I was visiting relatives in Florida recently. It was late October, and it poured much of the weekend. My aunt Judy said in the 40 years she’s lived in the southeastern part of the state, this is the new normal. I lived on the Gulf coast side back in the mid-1960s, and in the two summers I was there, it rained like clockwork every day around 1 p.m. for up to an hour, and the temp always topped out at 91 or 92 degrees. The weather was boringly predictable. My high school was built like a Spanish mission, with open porticos and no air conditioning, and it was comfortable and hardly ever rained during the school year. On our recent visit, the air was oppressively hot and humid, almost like summer.
And don’t get Judy started about the sunny day flooding, especially pronounced in Miami Beach but apparent in other Florida coastal cities, too.
Such are the sub-tropical indications of the climate crisis.
On the West Coast, where my daughter lives, the indications are much scarier. Wildfires scorched 10 million acres across the West in 2017, almost double the area from the year before, according to the National Interagency Fire Center. And that doesn’t count the horrific two more recent years, which included the destruction of the town of Paradise and the death of 88 residents. Due to the changing climate, the fire season has extended a full month longer than it was 35 years ago, according to NOAA, the National Oceanic and Atmospheric Administration; drought, low humidity and intense winds fan the flames. The power companies are cutting electricity to tens of thousands of homes and businesses to try to reduce the threat, but it doesn’t even seem to help, so it’s sending Californians back to the 19th century for nothing. People are evacuating both north and south of where my daughter lives in Orange County, but so far she and her family have been spared.
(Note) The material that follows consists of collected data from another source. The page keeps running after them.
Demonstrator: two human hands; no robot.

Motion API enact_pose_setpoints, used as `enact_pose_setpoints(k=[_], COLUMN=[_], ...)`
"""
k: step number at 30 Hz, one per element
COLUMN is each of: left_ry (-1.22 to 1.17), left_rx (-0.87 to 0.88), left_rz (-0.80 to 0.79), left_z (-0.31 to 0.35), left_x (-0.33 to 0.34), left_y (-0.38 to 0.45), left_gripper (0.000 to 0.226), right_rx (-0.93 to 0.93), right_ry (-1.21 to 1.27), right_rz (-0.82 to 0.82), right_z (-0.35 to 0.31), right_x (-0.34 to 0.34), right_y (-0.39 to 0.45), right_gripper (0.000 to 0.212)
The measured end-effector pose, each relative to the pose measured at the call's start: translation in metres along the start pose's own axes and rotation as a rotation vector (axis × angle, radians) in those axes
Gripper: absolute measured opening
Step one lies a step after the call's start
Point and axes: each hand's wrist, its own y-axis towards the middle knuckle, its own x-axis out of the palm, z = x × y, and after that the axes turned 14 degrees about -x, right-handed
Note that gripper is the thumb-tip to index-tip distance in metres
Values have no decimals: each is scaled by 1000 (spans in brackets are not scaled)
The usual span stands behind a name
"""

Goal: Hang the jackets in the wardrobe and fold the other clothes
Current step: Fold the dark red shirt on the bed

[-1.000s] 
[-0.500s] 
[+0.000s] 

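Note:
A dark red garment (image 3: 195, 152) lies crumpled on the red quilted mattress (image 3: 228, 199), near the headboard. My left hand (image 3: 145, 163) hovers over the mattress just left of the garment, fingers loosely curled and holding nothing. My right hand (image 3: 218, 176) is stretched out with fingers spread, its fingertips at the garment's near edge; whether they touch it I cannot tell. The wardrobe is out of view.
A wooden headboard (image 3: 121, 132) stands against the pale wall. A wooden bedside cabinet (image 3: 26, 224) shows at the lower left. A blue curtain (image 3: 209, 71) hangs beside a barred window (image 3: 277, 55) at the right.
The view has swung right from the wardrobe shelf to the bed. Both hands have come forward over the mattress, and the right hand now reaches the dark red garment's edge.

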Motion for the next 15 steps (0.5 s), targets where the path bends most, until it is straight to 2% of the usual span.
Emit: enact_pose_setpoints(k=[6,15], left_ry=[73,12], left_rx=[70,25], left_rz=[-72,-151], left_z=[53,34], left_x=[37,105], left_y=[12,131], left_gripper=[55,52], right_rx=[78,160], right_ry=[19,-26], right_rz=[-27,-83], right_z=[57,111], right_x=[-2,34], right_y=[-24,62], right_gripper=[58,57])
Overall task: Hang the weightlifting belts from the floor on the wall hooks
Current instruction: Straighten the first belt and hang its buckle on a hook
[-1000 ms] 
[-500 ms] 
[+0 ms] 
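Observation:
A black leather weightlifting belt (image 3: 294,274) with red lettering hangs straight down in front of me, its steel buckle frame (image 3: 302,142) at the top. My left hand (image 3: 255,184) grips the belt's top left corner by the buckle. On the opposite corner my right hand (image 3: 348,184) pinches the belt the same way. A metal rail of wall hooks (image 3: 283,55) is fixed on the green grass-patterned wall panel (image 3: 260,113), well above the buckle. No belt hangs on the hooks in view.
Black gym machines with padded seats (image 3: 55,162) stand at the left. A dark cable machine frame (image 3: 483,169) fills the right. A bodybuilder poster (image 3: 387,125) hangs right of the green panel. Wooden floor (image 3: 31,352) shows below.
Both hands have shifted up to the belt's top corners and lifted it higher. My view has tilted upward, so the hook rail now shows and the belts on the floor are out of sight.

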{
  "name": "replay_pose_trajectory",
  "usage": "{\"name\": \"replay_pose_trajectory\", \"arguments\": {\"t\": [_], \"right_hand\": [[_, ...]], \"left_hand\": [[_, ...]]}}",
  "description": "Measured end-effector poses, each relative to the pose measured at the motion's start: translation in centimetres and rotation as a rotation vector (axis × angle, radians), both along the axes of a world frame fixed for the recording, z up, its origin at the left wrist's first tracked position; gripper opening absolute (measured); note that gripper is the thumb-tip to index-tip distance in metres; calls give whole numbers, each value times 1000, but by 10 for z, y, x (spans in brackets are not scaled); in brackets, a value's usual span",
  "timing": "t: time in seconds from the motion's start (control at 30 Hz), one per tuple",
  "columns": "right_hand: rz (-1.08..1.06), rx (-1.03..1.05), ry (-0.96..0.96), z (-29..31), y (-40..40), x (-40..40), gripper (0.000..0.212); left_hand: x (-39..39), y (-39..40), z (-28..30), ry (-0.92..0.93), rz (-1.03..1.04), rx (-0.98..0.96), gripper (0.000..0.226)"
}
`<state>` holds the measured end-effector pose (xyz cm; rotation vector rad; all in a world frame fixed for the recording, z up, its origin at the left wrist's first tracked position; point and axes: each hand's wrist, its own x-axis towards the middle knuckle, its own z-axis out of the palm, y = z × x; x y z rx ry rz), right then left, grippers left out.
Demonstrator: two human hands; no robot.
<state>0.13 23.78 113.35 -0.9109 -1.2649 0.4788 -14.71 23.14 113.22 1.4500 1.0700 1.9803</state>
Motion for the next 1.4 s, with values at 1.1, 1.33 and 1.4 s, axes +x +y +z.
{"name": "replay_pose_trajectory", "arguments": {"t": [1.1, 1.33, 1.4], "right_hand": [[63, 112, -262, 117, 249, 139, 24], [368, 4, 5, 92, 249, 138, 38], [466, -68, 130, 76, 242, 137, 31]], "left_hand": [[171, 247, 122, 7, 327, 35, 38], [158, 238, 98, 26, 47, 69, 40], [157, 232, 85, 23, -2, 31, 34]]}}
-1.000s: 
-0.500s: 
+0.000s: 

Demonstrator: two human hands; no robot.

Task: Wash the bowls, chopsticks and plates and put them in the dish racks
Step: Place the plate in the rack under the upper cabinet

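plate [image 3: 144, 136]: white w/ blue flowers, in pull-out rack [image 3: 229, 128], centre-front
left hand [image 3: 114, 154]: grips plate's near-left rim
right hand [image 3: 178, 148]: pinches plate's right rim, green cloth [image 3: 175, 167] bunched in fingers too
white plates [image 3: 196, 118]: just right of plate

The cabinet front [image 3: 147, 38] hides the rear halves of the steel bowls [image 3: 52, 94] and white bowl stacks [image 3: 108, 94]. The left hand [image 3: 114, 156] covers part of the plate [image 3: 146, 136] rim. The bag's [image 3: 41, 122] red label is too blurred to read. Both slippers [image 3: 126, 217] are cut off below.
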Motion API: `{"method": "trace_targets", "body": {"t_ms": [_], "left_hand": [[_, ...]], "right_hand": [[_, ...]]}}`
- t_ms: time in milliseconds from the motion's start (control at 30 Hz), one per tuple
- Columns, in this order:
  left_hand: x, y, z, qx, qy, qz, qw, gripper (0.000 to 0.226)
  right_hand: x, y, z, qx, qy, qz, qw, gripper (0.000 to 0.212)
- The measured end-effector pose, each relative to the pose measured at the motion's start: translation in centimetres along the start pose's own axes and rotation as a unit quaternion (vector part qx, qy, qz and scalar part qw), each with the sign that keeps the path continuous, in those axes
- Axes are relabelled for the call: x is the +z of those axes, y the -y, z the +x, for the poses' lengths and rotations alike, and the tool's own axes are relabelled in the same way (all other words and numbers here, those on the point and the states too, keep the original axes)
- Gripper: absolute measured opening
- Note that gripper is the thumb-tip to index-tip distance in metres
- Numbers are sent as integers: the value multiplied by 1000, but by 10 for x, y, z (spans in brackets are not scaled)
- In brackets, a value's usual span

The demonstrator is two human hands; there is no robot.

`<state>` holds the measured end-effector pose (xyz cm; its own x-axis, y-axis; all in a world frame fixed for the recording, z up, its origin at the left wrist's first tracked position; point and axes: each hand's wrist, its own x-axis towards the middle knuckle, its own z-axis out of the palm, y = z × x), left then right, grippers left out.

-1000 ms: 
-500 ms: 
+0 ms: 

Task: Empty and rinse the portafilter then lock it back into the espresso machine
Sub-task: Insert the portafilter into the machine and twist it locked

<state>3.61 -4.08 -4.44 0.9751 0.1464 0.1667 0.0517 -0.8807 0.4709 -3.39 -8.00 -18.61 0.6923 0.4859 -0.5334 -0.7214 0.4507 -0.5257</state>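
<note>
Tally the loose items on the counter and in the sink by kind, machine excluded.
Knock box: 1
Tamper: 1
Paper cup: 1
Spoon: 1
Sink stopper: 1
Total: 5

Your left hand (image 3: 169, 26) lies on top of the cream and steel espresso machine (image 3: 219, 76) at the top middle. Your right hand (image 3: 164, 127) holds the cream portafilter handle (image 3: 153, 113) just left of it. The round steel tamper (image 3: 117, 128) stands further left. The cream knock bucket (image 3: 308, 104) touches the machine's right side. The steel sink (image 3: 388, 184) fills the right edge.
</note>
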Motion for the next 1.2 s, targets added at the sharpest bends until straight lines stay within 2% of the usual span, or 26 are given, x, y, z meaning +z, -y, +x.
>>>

A few weeks ago, my friend D’Arcy and I attended part of a week-long series of Extinction Rebellion (XR) events in New York City. These are the folks who brought London to a standstill back in the spring by Super-gluing themselves to buildings, bridges and buses, demanding that the government declare a climate emergency, and the government did. Their demands are that governments tell the truth about the climate crisis by declaring a climate and ecological emergency; act now to halt biodiversity loss and reduce greenhouse gas emissions to net zero by 2025; and create and be led by the decisions of a Citizens’ Assembly. XR has created a bill they hope to get introduced in Parliament to do that. After being criticized, as a mostly white, middle class movement, for being oblivious to some of the concerns of those most affected by the crisis – i.e., those who aren’t white and well off – the American offshoot of XR added a fourth demand: “a just transition that prioritizes the most vulnerable, and indigenous sovereignty and establishes reparations and remediation led by and for black people, indigenous people, people of color and poor communities for years of environmental injustice.”
I like XR’s emphasis on addressing the emotional fall-out from recognizing the crisis we’re in. They held a ritual in which we all offered something we said we’d miss that’s already gone, like an extinct species, or something that’s threatened, like the trees that fall victim to over-wintering insects that used to be killed by the formerly cold winters. Two women with gorgeous voices also led some spirited songs. Later there was a sharing circle for people to express their fears.
At the end of our family visit, my sister-in-law asked me what chance I think we have of avoiding climate melt-down and I immediately replied, “One percent.” I think that’s realistic, and it’s grim, but it doesn’t change my desire to work to increase the odds. (Thanks to Rebecca Solnit for the title of this post.)